Monday’s decision is the latest round in a long—running saga that eventually saw Facebook and thousands of other companies plunged into a legal vacuum. In 2020, the EU’s top court annulled an EU-US pact regulating transatlantic data flows over fears citizens’ data wasn’t safe once it arrived on US servers.

While judges didn’t strike down an alternative tool based on contractual clauses, their doubts about American data protection quickly led to a preliminary order from the Irish authority telling Facebook it could no longer move data to the US via this other method either.

The ruling does not impact data transfers at Meta’s other main platforms, Instagram and WhatsApp.

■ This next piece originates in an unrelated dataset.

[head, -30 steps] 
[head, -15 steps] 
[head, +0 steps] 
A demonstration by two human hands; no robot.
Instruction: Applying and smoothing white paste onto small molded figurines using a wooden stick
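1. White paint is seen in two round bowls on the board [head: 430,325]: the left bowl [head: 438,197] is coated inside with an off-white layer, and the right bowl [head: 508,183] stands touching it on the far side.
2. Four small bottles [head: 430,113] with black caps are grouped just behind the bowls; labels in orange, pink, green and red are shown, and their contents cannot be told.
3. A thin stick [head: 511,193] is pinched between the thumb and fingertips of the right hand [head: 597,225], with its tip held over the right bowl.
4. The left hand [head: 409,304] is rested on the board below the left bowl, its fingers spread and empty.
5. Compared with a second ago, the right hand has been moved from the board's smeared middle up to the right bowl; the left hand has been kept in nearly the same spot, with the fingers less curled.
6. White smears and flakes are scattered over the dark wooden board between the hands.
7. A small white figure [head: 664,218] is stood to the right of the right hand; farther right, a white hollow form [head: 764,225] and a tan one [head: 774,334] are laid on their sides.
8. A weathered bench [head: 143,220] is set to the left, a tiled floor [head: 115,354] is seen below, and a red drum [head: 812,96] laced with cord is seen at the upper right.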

The DPC said Meta infringed GDPR by continuing to transfer EU user data to the US despite a ruling by the European court of justice requiring strong protection of that information.

‘Flawed’ decision

Meta said it would appeal the Irish decision, describing it as “flawed” and “unjustified.” The company also promised to “immediately” seek a suspension of the banning orders, saying they would cause harm to “the millions of people who use Facebook every day.”

The data-transfer curbs risk carving up the internet “into national and regional silos, restricting the global economy and leaving citizens in different countries unable to access many of the shared services we have come to rely on,” Nick Clegg, Meta’s president of global affairs, and Jennifer Newstead, chief legal officer, said in a blog post.

EU regulators in December unveiled proposals to replace the previous “Privacy Shield” pact that had been torpedoed by the EU’s Court of Justice. This followed months of negotiations with the US, which yielded an executive order by President Biden and US pledges to ensure that EU citizens’ data is safe once it’s shipped across the Atlantic.